Exactly as written, transcribe the data that follows.

(Dataset section)

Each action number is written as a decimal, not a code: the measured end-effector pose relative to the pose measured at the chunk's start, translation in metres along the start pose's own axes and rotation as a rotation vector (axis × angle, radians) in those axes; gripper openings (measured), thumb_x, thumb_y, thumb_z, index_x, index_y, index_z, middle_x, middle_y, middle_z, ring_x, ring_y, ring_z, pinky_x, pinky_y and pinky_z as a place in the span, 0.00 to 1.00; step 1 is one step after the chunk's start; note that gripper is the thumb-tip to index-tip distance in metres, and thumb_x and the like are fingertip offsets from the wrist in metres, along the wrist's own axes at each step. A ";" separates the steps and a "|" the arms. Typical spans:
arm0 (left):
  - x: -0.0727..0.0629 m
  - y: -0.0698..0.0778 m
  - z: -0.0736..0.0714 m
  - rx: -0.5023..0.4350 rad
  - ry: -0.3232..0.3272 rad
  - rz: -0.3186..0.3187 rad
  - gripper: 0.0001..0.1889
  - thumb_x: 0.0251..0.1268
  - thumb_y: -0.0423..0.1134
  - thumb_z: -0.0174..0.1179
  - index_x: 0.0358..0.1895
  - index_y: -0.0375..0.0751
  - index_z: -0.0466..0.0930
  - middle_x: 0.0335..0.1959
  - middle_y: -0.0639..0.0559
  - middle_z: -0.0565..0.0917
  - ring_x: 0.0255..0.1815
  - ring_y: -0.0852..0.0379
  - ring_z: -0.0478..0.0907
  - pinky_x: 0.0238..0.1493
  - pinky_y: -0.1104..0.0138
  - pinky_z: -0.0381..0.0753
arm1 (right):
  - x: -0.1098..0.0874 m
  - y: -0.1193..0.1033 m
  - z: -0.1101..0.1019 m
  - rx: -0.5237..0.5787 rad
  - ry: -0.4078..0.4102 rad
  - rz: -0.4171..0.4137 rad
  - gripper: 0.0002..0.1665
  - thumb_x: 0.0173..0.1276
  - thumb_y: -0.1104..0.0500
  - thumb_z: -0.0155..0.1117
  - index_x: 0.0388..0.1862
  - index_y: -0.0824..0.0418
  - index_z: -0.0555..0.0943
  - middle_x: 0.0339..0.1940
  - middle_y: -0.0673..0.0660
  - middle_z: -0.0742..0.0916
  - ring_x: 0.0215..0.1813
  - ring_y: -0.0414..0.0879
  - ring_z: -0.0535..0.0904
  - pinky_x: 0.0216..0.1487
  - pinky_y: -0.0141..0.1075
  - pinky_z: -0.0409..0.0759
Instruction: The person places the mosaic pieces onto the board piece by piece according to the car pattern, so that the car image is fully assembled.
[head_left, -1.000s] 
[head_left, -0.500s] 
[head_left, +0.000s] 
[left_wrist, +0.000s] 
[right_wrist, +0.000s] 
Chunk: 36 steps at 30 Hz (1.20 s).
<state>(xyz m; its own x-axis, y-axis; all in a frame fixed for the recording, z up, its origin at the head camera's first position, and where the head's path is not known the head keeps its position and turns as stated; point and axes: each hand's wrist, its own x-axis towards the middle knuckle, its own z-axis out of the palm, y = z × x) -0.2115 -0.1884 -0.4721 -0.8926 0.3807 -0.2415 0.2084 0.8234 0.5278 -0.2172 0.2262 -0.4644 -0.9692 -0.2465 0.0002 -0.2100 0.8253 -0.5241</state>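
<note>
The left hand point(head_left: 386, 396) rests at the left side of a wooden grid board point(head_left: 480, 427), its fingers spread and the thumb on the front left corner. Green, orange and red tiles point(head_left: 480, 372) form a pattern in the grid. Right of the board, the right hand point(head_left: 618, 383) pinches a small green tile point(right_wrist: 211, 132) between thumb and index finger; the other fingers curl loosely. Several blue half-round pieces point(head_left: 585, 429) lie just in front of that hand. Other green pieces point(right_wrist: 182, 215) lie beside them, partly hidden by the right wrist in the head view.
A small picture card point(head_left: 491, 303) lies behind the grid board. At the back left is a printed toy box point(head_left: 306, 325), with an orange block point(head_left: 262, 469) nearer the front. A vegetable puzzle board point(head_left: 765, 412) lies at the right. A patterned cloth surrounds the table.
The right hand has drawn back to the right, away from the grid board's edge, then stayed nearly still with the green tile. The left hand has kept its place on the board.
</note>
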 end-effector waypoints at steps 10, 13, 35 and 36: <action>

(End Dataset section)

# Your response
Each action number is written as a decimal, not a code: the measured end-effector pose relative to the pose measured at the chunk's start, translation in metres along the start pose's own axes and rotation as a rotation vector (axis × angle, radians) in those axes; gripper openings (measured), thumb_x, thumb_y, thumb_z, index_x, index_y, index_z, middle_x, middle_y, middle_z, ring_x, ring_y, ring_z, pinky_x, pinky_y and pinky_z as a place in the span, 0.00 to 1.00; step 1 is one step after the chunk's start; note that gripper is the thumb-tip to index-tip distance in metres, and thumb_x and the like are fingertip offsets from the wrist in metres, along the wrist's own axes at each step. A ";" separates the steps and a "|" the arms. Typical spans:
arm0 (left):
  - x: -0.0727..0.0629 m
  - y: -0.0698..0.0778 m
  - z: -0.0736..0.0714 m
  - rx: -0.5023..0.4350 rad
  - ry: -0.3232..0.3272 rad
  - rz: -0.3186..0.3187 rad
  - gripper: 0.0001..0.1889
  - thumb_x: 0.0251..0.1268
  - thumb_y: -0.0423..0.1134
  - thumb_z: -0.0174..0.1179
  - index_x: 0.0358..0.1895
  - index_y: -0.0375..0.0751
  - index_z: -0.0466..0.0930
  - middle_x: 0.0335..0.1959
  - middle_y: -0.0639..0.0559
  - middle_z: -0.0565..0.0917
  - ring_x: 0.0255..0.1815
  - ring_y: -0.0852..0.0379
  - ring_z: -0.0478..0.0907
  - pinky_x: 0.0238..0.1493
  - pinky_y: -0.1104..0.0138
  - pinky_z: -0.0381..0.0753
arm1 (right):
  - x: -0.1098..0.0874 m
  - y: -0.1193..0.1033 m
  - z: -0.1101..0.1019 m
  - rx: -0.5237..0.5787 rad
  - ry: -0.4078..0.4102 rad
  - rz: -0.4171..0.4137 rad
  - gripper: 0.0002..0.1665
  - thumb_x: 0.0173..0.1276
  - thumb_y: -0.1104..0.0500
  - thumb_z: -0.0155..0.1117
  - index_x: 0.0388..0.1862
  - index_y: -0.0824..0.0418
  - index_z: -0.0555..0.0943
  - middle_x: 0.0339..0.1940
  - middle_y: -0.0673..0.0660
  - middle_z: -0.0742..0.0916
  - ring_x: 0.0215..0.1813
  - ring_y: -0.0414..0.0879
  - ring_z: -0.0535..0.0904
  - pinky_x: 0.0216..0.1487
  - pinky_y: -0.0141..0.1075
  - pinky_z: -0.0409..0.0759
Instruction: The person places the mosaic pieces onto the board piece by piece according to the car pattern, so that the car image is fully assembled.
[head_left, -1.000s] 
[head_left, -0.500s] 
[head_left, +0.000s] 
[left_wrist, +0.000s] 
[right_wrist, +0.000s] 
Chunk: 36 steps at 30 Hz (1.20 s).
<state>(xyz m; its own x-axis, y-axis; all in a frame fixed for the recording, z up, its origin at the head camera's first position, and where the head's path is not known the head keeps its position and turns as stated; point and axes: each hand's wrist, its own x-axis towards the middle knuckle, its own z-axis out of the palm, y = z × x) -0.2115 -0.1884 -0.4721 -0.8926 0.3807 -0.2415 0.2084 0.8234 0.5278 -0.2172 0.2262 -0.4644 -0.9692 -0.2465 0.0002 -0.2100 0.8253 -0.5241</state>
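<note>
The left hand point(head_left: 386, 396) rests at the left side of a wooden grid board point(head_left: 480, 427), its fingers spread and the thumb on the front left corner. Green, orange and red tiles point(head_left: 480, 372) form a pattern in the grid. Right of the board, the right hand point(head_left: 618, 383) pinches a small green tile point(right_wrist: 211, 132) between thumb and index finger; the other fingers curl loosely. Several blue half-round pieces point(head_left: 585, 429) lie just in front of that hand. Other green pieces point(right_wrist: 182, 215) lie beside them, partly hidden by the right wrist in the head view.
A small picture card point(head_left: 491, 303) lies behind the grid board. At the back left is a printed toy box point(head_left: 306, 325), with an orange block point(head_left: 262, 469) nearer the front. A vegetable puzzle board point(head_left: 765, 412) lies at the right. A patterned cloth surrounds the table.
The right hand has drawn back to the right, away from the grid board's edge, then stayed nearly still with the green tile. The left hand has kept its place on the board.
</note>
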 end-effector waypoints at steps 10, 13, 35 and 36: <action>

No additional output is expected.